I’ll need to create a document covering this, but basically we’d have quality “groups” that would always come together, but might have varying levels, and then the recipes can require one of qualities in that group to indicate which type of tool is more effective, even if every tool of that type should work.

I’m definitely open to discussion here though.

Sounds good to me, but rather than slice, how about carve? I think that’s what you’re getting at anyway.
In general I’m totally unconcerned with tool use labels proliferating until we hit 20 or so, if we get over that we might need to look at consolidating, but for the moment I think a good goal is to just apply existing operations, add new operations that aren’t addressed, repeat, and see where that gets us.

I don’t see any need to lock the groups together, I can imagine a tool that can do one but not the other, e.g. a letter opener or similar “safety cutter” that’s designed to not be able to carve things, but can cut fabric or paper, possibly well.

Doesn’t matter yet, but once the quality stuff is having an effect, we need to allow a single tool to fill multiple slots and vice versa, for example a recipe might require cutting and slicing, which can either be filled (poorly) with a knife, or well by a knife AND a pair of scissors.

It would be nice if tool qualities would work for recipe components too.

Oh yeah, not totally locked, I just mean groups as in things that almost always come together.

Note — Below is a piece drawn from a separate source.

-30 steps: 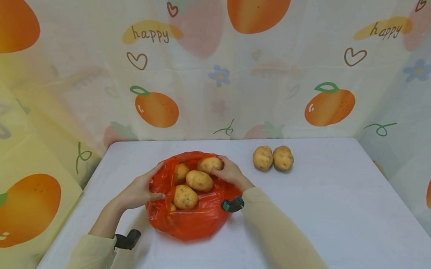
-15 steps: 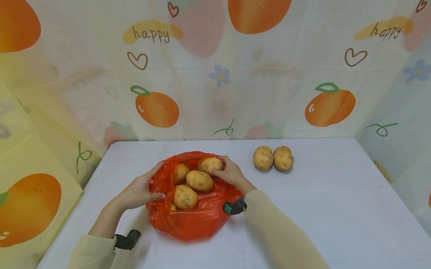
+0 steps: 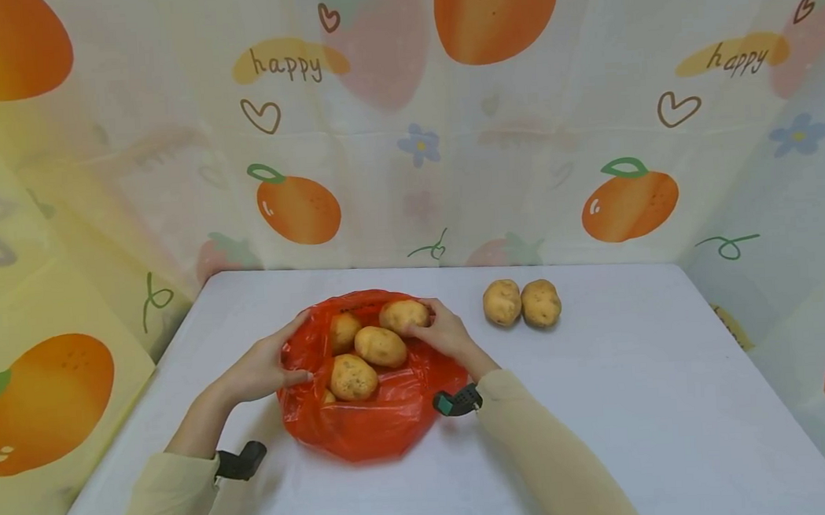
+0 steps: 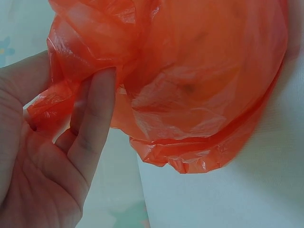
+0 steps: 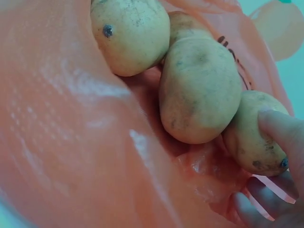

I was also considering the language of “carve” as well, but ultimately what’s really important is just using it consistently.

This is actually already how it works and how I designed it. If you have a recipe requires “chop”, “slice”, and “carve”, for example, a single tool can meet all of those requirements as-is right-now. Only if a particular recipe requires more than one of a given attribute (I was thinking of requiring clamps for some recipes, and wanted to leave that option open since it could be done in the old system though I don’t know if it ever was) is a second tool required. So a multitool with lower across the board quality but that can serve multiple roles works perfectly well as is (except only minimum quality matters right now, of course).

I haven’t decided yet if I want to introduce the complexity of a single requirement that involves multiple qualities. Things like butchering, for example, could benefit from chopping and slicing both being high - but then, butchering doesn’t actually use crafting recipes either, so I decided it wasn’t worth worrying about.

Butchering doesn’t use the recipes, but it could certainly use the tool qualities, and this cold apply to other things too.

Right, it could still use the tool qualities, but it wouldn’t benefit from introducing advanced recipe processing rules - that was what I was trying to say, that bothering to add new rules to the recipes and logic to handle them probably wasn’t worthwhile, since every instance I can think of where it would matter is one that doesn’t use recipes.